● **Prompt**: In the material below, write out each line word for word and omit the pictures.

● **Given data**:
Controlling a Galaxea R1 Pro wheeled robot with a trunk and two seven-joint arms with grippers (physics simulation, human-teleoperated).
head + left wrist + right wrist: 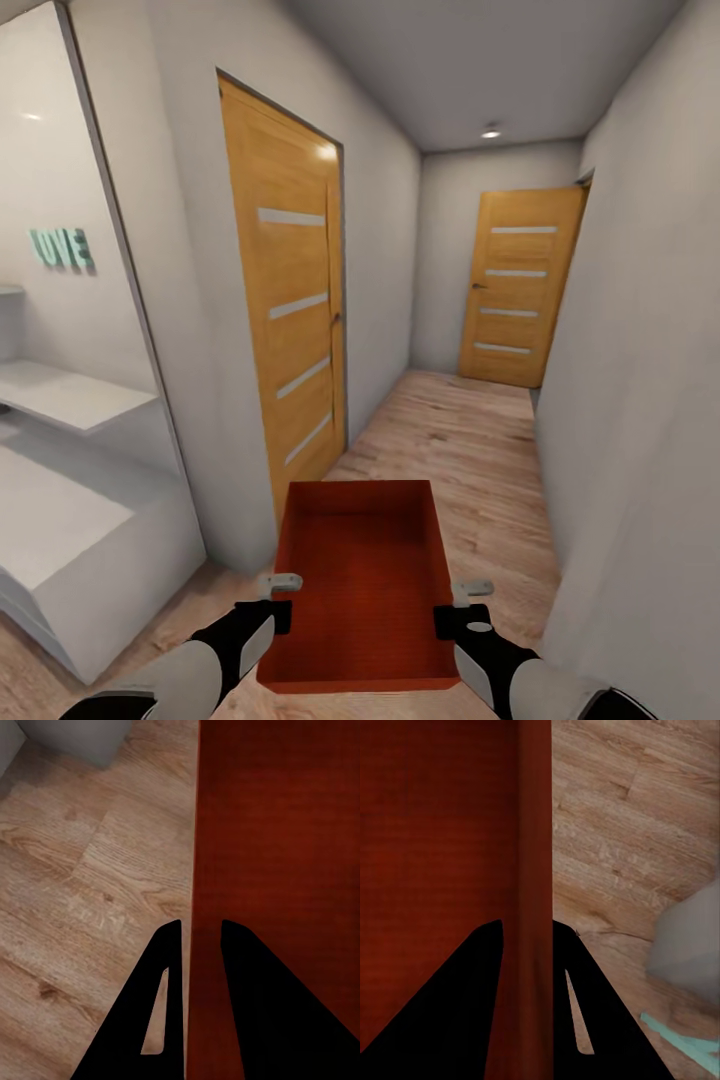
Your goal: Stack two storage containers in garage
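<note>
An orange-red storage container (365, 590) hangs in front of me over light wood-plank flooring in a hallway, carried between both arms. My left gripper (280, 598) is shut on its left wall, and in the left wrist view that thin wall (196, 832) runs between the black fingers (169, 967) of the left gripper (201, 934). My right gripper (458, 606) is shut on the right wall; in the right wrist view the wall (534, 832) passes between the fingers of the right gripper (529, 930). The tub's inside is empty.
A narrow corridor runs ahead. A wooden door (292, 330) stands in the left wall and another wooden door (518, 285) closes the far end. A white wall (640, 400) is close on the right. White shelves (70, 480) sit in an opening at left.
</note>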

● **Solved problem**:
Controlling a Galaxea R1 Pro wheeled robot with a trunk and two seven-joint arms with grippers (physics simulation, human-teleoperated).
head + left wrist + right wrist: 
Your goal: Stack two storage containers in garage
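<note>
An orange-red storage container (365, 590) hangs in front of me over light wood-plank flooring in a hallway, carried between both arms. My left gripper (280, 598) is shut on its left wall, and in the left wrist view that thin wall (196, 832) runs between the black fingers (169, 967) of the left gripper (201, 934). My right gripper (458, 606) is shut on the right wall; in the right wrist view the wall (534, 832) passes between the fingers of the right gripper (529, 930). The tub's inside is empty.
A narrow corridor runs ahead. A wooden door (292, 330) stands in the left wall and another wooden door (518, 285) closes the far end. A white wall (640, 400) is close on the right. White shelves (70, 480) sit in an opening at left.
</note>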

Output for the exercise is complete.